◆ **SUPPLIED MATERIAL**:
────────

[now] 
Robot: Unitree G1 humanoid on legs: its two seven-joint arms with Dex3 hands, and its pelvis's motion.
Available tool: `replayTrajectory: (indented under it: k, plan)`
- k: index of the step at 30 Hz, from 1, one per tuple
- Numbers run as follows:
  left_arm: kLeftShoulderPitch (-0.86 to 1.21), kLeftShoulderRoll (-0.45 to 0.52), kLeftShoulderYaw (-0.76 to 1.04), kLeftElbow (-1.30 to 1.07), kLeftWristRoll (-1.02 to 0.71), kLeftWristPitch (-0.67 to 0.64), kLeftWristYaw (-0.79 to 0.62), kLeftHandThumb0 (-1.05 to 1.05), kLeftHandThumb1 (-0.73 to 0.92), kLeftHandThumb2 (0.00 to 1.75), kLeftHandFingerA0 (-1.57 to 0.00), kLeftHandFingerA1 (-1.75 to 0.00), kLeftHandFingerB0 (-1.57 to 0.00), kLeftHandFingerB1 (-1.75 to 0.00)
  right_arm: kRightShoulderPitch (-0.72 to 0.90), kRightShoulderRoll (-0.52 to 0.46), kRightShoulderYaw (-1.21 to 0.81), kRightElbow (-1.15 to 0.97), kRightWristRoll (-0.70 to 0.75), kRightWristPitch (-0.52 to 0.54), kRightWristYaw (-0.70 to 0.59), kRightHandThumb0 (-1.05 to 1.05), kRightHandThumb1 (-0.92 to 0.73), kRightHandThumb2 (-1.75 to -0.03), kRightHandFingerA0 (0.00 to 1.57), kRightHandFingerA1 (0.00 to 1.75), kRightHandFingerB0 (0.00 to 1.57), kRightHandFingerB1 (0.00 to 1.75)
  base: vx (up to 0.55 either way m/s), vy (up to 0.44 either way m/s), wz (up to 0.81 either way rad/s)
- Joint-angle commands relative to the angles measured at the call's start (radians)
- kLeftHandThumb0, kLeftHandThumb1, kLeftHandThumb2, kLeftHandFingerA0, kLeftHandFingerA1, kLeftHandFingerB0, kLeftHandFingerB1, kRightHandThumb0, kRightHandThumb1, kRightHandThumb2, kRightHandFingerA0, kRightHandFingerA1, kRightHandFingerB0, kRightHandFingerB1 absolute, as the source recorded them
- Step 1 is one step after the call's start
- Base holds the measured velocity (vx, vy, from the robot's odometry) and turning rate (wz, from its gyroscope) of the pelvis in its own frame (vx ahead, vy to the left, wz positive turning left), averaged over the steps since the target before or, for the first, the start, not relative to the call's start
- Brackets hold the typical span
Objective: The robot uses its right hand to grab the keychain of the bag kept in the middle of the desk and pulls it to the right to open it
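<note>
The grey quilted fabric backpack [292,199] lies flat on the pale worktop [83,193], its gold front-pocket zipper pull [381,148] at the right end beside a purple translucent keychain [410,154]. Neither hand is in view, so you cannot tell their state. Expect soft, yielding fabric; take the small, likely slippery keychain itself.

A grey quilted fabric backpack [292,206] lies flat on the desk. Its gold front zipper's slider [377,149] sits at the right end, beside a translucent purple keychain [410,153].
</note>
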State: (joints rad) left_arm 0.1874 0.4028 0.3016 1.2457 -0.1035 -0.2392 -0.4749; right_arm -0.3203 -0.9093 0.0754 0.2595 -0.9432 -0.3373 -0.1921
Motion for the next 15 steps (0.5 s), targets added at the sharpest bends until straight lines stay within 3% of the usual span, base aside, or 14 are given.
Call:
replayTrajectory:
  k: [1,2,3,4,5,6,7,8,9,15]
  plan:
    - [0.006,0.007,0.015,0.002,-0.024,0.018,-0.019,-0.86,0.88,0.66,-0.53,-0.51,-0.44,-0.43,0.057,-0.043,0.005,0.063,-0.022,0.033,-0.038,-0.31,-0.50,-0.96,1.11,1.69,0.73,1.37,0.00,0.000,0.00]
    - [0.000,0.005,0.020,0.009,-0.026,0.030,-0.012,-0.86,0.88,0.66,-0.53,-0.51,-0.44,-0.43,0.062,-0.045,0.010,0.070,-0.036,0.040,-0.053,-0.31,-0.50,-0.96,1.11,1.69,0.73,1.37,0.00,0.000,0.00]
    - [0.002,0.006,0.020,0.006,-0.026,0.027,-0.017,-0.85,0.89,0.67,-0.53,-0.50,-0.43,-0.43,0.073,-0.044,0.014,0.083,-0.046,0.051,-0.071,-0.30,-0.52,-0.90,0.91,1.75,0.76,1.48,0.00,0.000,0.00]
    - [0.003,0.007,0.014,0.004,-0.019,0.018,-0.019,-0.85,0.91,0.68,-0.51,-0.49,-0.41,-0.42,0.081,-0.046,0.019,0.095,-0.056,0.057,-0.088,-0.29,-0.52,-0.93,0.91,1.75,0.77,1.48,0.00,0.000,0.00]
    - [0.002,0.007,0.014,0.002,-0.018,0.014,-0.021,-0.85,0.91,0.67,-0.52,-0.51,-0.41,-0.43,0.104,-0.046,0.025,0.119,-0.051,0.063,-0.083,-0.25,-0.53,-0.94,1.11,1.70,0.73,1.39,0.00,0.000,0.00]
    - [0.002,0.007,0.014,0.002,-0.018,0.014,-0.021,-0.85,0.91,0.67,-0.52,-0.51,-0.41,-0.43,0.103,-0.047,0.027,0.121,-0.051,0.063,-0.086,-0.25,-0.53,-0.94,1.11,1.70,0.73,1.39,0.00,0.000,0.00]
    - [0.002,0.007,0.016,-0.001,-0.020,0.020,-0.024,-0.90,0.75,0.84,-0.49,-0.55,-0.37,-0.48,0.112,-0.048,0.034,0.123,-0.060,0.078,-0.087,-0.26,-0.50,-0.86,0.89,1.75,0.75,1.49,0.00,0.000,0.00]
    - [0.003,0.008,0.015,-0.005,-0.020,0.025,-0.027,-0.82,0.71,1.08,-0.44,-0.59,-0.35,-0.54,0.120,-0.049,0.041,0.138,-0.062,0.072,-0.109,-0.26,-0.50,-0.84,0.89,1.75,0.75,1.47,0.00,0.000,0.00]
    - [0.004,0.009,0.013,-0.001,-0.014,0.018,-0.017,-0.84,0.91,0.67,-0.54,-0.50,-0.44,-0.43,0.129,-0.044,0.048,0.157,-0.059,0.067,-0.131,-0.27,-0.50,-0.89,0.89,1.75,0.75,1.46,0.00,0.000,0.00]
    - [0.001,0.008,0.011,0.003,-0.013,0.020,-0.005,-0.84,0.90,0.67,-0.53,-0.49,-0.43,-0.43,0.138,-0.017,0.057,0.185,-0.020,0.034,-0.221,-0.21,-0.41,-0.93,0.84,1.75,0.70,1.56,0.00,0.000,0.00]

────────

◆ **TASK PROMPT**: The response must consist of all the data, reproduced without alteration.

◆ **SOLVED EXERCISE**:
[now] 
Robot: Unitree G1 humanoid on legs: its two seven-joint arms with Dex3 hands, and its pelvis's motion.
Available tool: `replayTrajectory: (indented under it: k, plan)`
- k: index of the step at 30 Hz, from 1, one per tuple
- Numbers run as follows:
  left_arm: kLeftShoulderPitch (-0.86 to 1.21), kLeftShoulderRoll (-0.45 to 0.52), kLeftShoulderYaw (-0.76 to 1.04), kLeftElbow (-1.30 to 1.07), kLeftWristRoll (-1.02 to 0.71), kLeftWristPitch (-0.67 to 0.64), kLeftWristYaw (-0.79 to 0.62), kLeftHandThumb0 (-1.05 to 1.05), kLeftHandThumb1 (-0.73 to 0.92), kLeftHandThumb2 (0.00 to 1.75), kLeftHandFingerA0 (-1.57 to 0.00), kLeftHandFingerA1 (-1.75 to 0.00), kLeftHandFingerB0 (-1.57 to 0.00), kLeftHandFingerB1 (-1.75 to 0.00)
  right_arm: kRightShoulderPitch (-0.72 to 0.90), kRightShoulderRoll (-0.52 to 0.46), kRightShoulderYaw (-1.21 to 0.81), kRightElbow (-1.15 to 0.97), kRightWristRoll (-0.70 to 0.75), kRightWristPitch (-0.52 to 0.54), kRightWristYaw (-0.70 to 0.59), kRightHandThumb0 (-1.05 to 1.05), kRightHandThumb1 (-0.92 to 0.73), kRightHandThumb2 (-1.75 to -0.03), kRightHandFingerA0 (0.00 to 1.57), kRightHandFingerA1 (0.00 to 1.75), kRightHandFingerB0 (0.00 to 1.57), kRightHandFingerB1 (0.00 to 1.75)
  base: vx (up to 0.55 either way m/s), vy (up to 0.44 either way m/s), wz (up to 0.81 either way rad/s)
- Joint-angle commands relative to the angles measured at the call's start (radians)
- kLeftHandThumb0, kLeftHandThumb1, kLeftHandThumb2, kLeftHandFingerA0, kLeftHandFingerA1, kLeftHandFingerB0, kLeftHandFingerB1, kRightHandThumb0, kRightHandThumb1, kRightHandThumb2, kRightHandFingerA0, kRightHandFingerA1, kRightHandFingerB0, kRightHandFingerB1 absolute, as the source recorded them
- Step 1 is one step after the call's start
- Base holds the measured velocity (vx, vy, from the robot's odometry) and turning rate (wz, from its gyroscope) of the pelvis in its own frame (vx ahead, vy to the left, wz positive turning left), averaged over the steps since the target before or, for the first, the start, not relative to the call's start
- Brackets hold the typical span
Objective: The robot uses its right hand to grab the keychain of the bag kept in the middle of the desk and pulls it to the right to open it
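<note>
The grey quilted fabric backpack [292,199] lies flat on the pale worktop [83,193], its gold front-pocket zipper pull [381,148] at the right end beside a purple translucent keychain [410,154]. Neither hand is in view, so you cannot tell their state. Expect soft, yielding fabric; take the small, likely slippery keychain itself.

A grey quilted fabric backpack [292,206] lies flat on the desk. Its gold front zipper's slider [377,149] sits at the right end, beside a translucent purple keychain [410,153].
</note>
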State: (joints rad) left_arm 0.1874 0.4028 0.3016 1.2457 -0.1035 -0.2392 -0.4749; right_arm -0.3203 -0.9093 0.0754 0.2595 -0.9432 -0.3373 -0.1921
Motion for the next 15 steps (0.5 s), targets added at the sharpest bends until straight lines stay within 3% of the usual span, base aside, or 14 are given.
Call:
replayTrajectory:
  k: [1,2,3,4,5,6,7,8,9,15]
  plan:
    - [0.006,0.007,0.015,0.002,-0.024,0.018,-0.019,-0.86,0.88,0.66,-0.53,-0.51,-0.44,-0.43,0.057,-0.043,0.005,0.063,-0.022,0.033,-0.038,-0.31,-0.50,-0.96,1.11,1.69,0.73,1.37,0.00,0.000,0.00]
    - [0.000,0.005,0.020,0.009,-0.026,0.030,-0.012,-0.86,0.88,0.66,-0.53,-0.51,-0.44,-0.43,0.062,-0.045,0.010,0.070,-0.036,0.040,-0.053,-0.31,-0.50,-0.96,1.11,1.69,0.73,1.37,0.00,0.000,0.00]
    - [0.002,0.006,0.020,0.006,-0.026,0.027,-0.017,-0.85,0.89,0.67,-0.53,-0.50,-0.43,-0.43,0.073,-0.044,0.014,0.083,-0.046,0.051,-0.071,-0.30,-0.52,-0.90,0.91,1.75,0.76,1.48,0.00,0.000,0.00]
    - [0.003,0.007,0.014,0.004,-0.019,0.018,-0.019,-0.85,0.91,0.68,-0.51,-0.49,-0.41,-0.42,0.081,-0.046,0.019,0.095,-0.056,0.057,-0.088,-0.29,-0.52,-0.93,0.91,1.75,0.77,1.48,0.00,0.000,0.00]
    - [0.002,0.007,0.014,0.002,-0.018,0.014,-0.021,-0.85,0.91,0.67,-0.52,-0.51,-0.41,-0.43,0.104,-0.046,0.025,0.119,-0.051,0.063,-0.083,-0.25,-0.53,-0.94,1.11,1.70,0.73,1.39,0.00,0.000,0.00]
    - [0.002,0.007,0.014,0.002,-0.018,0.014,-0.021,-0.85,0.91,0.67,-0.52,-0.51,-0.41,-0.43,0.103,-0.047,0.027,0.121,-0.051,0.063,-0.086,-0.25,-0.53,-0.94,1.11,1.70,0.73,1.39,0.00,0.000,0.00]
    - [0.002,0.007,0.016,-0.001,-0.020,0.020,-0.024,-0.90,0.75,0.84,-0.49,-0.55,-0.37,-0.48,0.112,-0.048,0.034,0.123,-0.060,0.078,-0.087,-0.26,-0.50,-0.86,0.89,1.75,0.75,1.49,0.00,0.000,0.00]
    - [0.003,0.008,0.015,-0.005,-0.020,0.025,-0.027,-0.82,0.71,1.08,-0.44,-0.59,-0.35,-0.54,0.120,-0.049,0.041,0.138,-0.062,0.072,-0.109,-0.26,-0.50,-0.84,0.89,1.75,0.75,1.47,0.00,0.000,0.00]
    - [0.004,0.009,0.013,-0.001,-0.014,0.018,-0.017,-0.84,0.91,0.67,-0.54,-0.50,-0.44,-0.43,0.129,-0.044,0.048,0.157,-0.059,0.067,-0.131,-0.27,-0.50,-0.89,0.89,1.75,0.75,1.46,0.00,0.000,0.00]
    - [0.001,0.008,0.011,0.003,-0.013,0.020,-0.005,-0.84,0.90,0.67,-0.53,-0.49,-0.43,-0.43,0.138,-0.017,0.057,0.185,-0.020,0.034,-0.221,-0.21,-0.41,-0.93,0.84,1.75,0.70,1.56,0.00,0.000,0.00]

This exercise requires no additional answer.